Constructs a Fibonacci backoff (10, 10, 20, 30, 50, etc.).

See bellow for options description.

### backoff.exponential([options])

Constructs an exponential backoff (10, 20, 40, 80, etc.).

The options are the following.

- randomisationFactor: defaults to 0, must be between 0 and 1
- initialDelay: defaults to 100 ms
- maxDelay: defaults to 10000 ms

With these values, the backoff delay will increase from 100 ms to 10000 ms. The
randomisation factor controls the range of randomness and must be between 0
and 1. By default, no randomisation is applied on the backoff delay.

### backoff.call(fn, [args, ...], callback)

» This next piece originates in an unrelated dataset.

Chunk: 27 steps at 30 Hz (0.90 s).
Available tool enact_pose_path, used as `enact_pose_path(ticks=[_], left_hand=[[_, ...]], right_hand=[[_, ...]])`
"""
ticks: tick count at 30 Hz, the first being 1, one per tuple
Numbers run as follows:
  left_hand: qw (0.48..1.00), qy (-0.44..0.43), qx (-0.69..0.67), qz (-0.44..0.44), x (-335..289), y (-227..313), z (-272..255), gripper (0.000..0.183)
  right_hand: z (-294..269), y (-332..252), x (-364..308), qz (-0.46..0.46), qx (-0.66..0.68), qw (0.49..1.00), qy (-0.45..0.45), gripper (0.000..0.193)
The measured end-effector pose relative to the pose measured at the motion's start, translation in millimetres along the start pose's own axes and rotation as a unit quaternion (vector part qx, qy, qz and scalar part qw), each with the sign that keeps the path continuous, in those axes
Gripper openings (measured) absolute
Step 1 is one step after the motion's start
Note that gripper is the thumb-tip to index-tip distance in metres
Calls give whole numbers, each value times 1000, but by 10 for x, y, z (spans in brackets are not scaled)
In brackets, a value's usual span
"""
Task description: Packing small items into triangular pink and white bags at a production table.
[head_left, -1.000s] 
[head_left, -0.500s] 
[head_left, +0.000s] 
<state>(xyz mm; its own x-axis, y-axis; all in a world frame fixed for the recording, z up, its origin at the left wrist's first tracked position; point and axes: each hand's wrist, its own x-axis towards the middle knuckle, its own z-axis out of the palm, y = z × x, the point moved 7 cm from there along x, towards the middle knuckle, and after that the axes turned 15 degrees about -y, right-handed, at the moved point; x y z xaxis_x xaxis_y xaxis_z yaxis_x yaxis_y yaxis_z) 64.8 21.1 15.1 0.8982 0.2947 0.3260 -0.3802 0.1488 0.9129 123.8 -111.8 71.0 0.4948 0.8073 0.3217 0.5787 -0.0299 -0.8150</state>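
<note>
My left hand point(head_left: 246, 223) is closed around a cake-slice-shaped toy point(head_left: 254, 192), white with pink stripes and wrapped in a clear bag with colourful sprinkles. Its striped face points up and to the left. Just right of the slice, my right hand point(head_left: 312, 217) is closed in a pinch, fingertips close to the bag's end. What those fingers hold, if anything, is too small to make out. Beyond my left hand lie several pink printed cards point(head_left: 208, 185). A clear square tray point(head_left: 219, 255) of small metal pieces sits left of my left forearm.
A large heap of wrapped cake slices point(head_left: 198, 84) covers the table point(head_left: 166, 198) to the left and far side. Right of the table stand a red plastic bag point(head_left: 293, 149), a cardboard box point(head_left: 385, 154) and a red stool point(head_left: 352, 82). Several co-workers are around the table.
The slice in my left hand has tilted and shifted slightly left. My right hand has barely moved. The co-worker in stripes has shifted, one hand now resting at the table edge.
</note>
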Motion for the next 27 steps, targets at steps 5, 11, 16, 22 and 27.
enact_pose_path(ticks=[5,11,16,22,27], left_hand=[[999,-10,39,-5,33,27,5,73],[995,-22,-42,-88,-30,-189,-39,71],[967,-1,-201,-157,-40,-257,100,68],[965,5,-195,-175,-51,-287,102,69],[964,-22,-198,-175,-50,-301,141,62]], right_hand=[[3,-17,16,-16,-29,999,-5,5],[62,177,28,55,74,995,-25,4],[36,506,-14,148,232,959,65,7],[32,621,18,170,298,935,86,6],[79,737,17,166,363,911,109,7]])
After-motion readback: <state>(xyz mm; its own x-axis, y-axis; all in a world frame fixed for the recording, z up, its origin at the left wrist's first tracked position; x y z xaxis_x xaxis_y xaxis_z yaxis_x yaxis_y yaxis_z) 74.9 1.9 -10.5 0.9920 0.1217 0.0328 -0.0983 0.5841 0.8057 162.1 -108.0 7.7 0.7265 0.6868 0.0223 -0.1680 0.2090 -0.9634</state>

- fn: function to call in a backoff handler, i.e. the wrapped function
- args: function's arguments
- callback: function's callback accepting an error as its first argument

Constructs a `FunctionCall` instance for the given function. The wrapped
function will get retried until it succeds or reaches the maximum number
of backoffs. In both cases, the callback function will be invoked with the
last result returned by the wrapped function.

It is the caller's responsability to initiate the call by invoking the
`start` method on the returned `FunctionCall` instance.

### Class Backoff

#### new Backoff(strategy)

- strategy: the backoff strategy to use

Constructs a new backoff object from a specific backoff strategy. The backoff
strategy must implement the `BackoffStrategy`interface defined bellow.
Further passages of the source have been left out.